TASK DIRECTIONS:
The entries are to be printed again word for word, but no picture may appear.

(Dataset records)

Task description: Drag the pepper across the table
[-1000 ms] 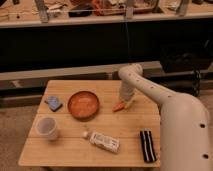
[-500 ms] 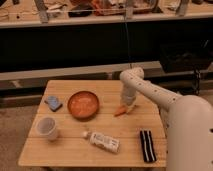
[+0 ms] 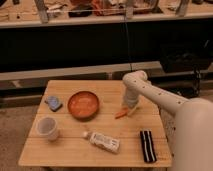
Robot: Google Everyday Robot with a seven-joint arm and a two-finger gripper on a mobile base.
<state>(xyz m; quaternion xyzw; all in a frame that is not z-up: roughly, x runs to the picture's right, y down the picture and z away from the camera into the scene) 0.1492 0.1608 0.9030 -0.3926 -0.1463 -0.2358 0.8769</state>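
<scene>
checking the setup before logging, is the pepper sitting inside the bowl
No, the pepper lies on the table outside the bowl, and the gripper is down close beside the pepper.

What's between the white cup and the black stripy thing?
A white tube lying flat, in the camera view. The gripper is beyond, at the small orange-red pepper on the light wooden table.

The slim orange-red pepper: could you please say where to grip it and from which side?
Probably across its narrow width near mid-body, from above: the slim orange-red pepper lies flat on the light wooden table, and the gripper hangs at one end.
</scene>
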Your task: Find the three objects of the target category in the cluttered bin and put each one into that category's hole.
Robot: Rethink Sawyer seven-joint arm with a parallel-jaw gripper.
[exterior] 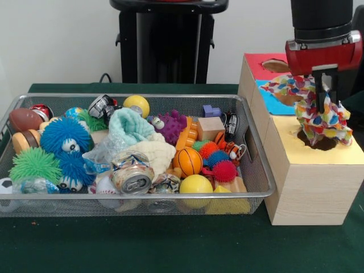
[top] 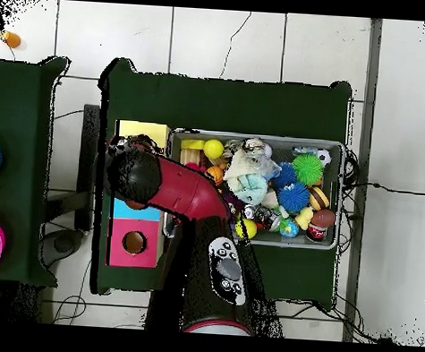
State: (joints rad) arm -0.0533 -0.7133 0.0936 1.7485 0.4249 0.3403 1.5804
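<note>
My gripper (exterior: 322,98) hangs over the right-hand box and is shut on a white cloth with multicoloured spots (exterior: 324,116). The cloth dangles right above the dark hole (exterior: 321,143) in the yellow surround (exterior: 296,149), its lower end at the hole's rim. In the overhead view the arm (top: 162,185) covers the gripper and most of the box; only the yellow surround (top: 143,131) shows beyond it. The wire mesh bin (exterior: 136,197) stands left of the box, full of toys. I see no other spotted cloths in it.
The bin holds a crushed can (exterior: 132,177), an orange ball (exterior: 187,161), a yellow ball (exterior: 195,185), blue fuzzy balls (exterior: 65,136), and mint and cream towels (exterior: 132,128). The box also has a blue surround (exterior: 273,102) and a red surround with a hole (top: 134,243).
</note>
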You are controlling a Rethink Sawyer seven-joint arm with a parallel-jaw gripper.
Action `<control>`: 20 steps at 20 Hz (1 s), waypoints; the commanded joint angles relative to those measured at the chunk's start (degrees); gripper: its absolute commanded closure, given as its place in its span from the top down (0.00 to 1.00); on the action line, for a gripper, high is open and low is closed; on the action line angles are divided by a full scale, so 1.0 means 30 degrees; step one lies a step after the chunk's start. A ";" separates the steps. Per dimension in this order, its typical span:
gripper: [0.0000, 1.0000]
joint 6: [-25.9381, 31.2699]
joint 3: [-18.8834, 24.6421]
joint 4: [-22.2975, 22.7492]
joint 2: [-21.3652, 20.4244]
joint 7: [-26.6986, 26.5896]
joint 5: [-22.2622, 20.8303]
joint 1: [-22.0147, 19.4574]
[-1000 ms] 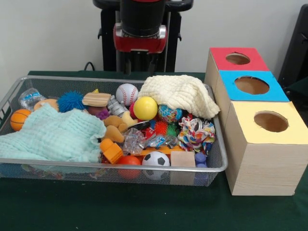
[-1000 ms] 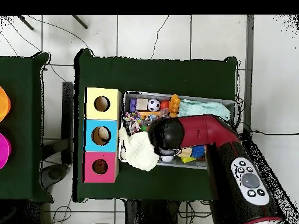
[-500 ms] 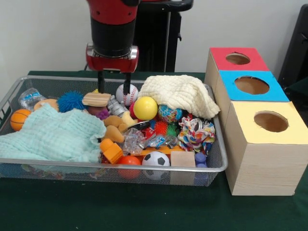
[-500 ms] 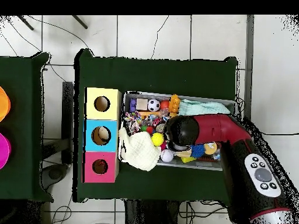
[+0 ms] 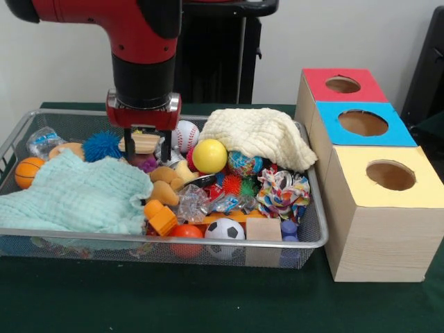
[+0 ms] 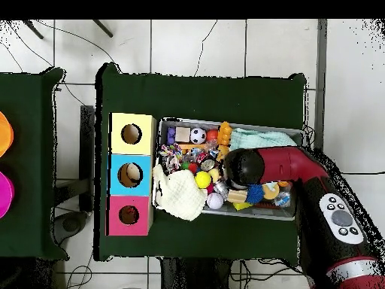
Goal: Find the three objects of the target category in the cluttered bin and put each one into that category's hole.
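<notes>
White wall behind, green-clothed desk (image 5: 208, 305). Jaws (image 5: 146, 147) spread, one finger each side of the tan wooden block (image 5: 139, 143), hanging just above or at it; contact unclear. Block's long axis runs across the gap, left-right in front view. It lies at the far side of the bin (image 5: 312, 236), between blue spiky ball (image 5: 103, 146) and baseball (image 5: 184, 133). Hole boxes (image 5: 363, 123) sit well apart.
</notes>
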 commanded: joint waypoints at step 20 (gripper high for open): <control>1.00 -0.0114 0.2442 -0.1185 0.2055 -0.3865 -0.0158 -0.0548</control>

RESPONSE FOR THIS EXERCISE:
Task description: Drag the pepper across the table
[-1000 ms] 
[-500 ms] 
[+0 ms] 
Robot: Google Everyday Robot with a seven-joint arm and a two-finger gripper on a mobile base.
<state>(xyz m; quaternion xyzw; all in a frame that is not z-up: roughly, x runs to the picture's right, y down the picture and z away from the camera into the scene) 0.1492 0.1608 0.9030 -0.3926 -0.1463 -0.2358 0.8769</state>
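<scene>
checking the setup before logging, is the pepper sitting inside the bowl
No, the pepper lies on the table outside the bowl, and the gripper is down close beside the pepper.

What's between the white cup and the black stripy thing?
A white tube lying flat, in the camera view. The gripper is beyond, at the small orange-red pepper on the light wooden table.

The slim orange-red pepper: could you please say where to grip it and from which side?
Probably across its narrow width near mid-body, from above: the slim orange-red pepper lies flat on the light wooden table, and the gripper hangs at one end.
</scene>
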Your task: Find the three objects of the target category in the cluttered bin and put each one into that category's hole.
Robot: Rethink Sawyer seven-joint arm with a parallel-jaw gripper.
[exterior] 
[top] 
State: (joints rad) arm -0.0533 -0.7133 0.0936 1.7485 0.4249 0.3403 1.5804
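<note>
My gripper (exterior: 322,98) hangs over the right-hand box and is shut on a white cloth with multicoloured spots (exterior: 324,116). The cloth dangles right above the dark hole (exterior: 321,143) in the yellow surround (exterior: 296,149), its lower end at the hole's rim. In the overhead view the arm (top: 162,185) covers the gripper and most of the box; only the yellow surround (top: 143,131) shows beyond it. The wire mesh bin (exterior: 136,197) stands left of the box, full of toys. I see no other spotted cloths in it.
The bin holds a crushed can (exterior: 132,177), an orange ball (exterior: 187,161), a yellow ball (exterior: 195,185), blue fuzzy balls (exterior: 65,136), and mint and cream towels (exterior: 132,128). The box also has a blue surround (exterior: 273,102) and a red surround with a hole (top: 134,243).
</note>
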You are controlling a Rethink Sawyer seven-joint arm with a parallel-jaw gripper.
Action `<control>`: 20 steps at 20 Hz (1 s), waypoints; the commanded joint angles relative to those measured at the chunk's start (degrees); gripper: its absolute commanded closure, given as its place in its span from the top down (0.00 to 1.00); on the action line, for a gripper, high is open and low is closed; on the action line angles are divided by a full scale, so 1.0 means 30 degrees; step one lies a step after the chunk's start. A ";" separates the steps. Per dimension in this order, its typical span:
gripper: [0.0000, 1.0000]
joint 6: [-25.9381, 31.2699]
joint 3: [-18.8834, 24.6421]
joint 4: [-22.2975, 22.7492]
joint 2: [-21.3652, 20.4244]
joint 7: [-26.6986, 26.5896]
joint 5: [-22.2622, 20.8303]
joint 1: [-22.0147, 19.4574]
[-1000 ms] 
[-1000 ms] 
[-500 ms] 
[-500 ms] 
[+0 ms] 
[+0 ms] 
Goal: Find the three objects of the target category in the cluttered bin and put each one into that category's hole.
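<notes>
White wall behind, green-clothed desk (image 5: 208, 305). Jaws (image 5: 146, 147) spread, one finger each side of the tan wooden block (image 5: 139, 143), hanging just above or at it; contact unclear. Block's long axis runs across the gap, left-right in front view. It lies at the far side of the bin (image 5: 312, 236), between blue spiky ball (image 5: 103, 146) and baseball (image 5: 184, 133). Hole boxes (image 5: 363, 123) sit well apart.
</notes>
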 commanded: joint waypoints at step 20 (gripper high for open): <control>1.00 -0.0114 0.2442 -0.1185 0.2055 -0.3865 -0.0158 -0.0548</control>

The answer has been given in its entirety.